Stored data ::
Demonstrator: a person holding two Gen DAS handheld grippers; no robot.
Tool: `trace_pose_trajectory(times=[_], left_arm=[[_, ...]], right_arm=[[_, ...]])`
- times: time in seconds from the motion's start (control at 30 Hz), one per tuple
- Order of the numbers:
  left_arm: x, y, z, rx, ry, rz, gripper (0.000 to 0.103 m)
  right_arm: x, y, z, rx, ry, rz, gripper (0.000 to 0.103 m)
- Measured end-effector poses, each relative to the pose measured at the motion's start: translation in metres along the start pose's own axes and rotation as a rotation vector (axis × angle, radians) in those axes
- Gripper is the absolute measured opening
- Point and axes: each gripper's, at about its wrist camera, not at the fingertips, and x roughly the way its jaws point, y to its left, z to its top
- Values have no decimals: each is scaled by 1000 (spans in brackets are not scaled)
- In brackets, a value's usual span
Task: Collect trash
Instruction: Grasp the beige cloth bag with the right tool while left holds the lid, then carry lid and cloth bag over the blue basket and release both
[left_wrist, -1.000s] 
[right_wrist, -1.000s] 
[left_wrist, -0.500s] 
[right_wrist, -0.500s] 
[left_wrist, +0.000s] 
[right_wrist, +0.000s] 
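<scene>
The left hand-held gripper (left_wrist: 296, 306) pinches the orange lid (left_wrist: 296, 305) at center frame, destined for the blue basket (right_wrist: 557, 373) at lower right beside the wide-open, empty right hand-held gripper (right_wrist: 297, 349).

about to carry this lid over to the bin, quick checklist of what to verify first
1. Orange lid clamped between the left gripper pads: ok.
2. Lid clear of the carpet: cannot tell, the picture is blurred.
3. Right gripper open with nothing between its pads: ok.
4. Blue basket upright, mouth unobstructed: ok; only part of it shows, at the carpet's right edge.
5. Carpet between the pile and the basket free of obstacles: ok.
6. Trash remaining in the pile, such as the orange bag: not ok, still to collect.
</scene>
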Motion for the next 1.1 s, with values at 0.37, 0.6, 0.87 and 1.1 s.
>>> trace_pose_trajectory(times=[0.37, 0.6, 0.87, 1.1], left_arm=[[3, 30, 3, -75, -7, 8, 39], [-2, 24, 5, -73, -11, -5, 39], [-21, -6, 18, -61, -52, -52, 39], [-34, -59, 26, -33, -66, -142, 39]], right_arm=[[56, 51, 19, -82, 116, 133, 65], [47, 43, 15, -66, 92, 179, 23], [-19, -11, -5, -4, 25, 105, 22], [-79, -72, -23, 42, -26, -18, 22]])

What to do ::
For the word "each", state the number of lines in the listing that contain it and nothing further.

Task response ::
3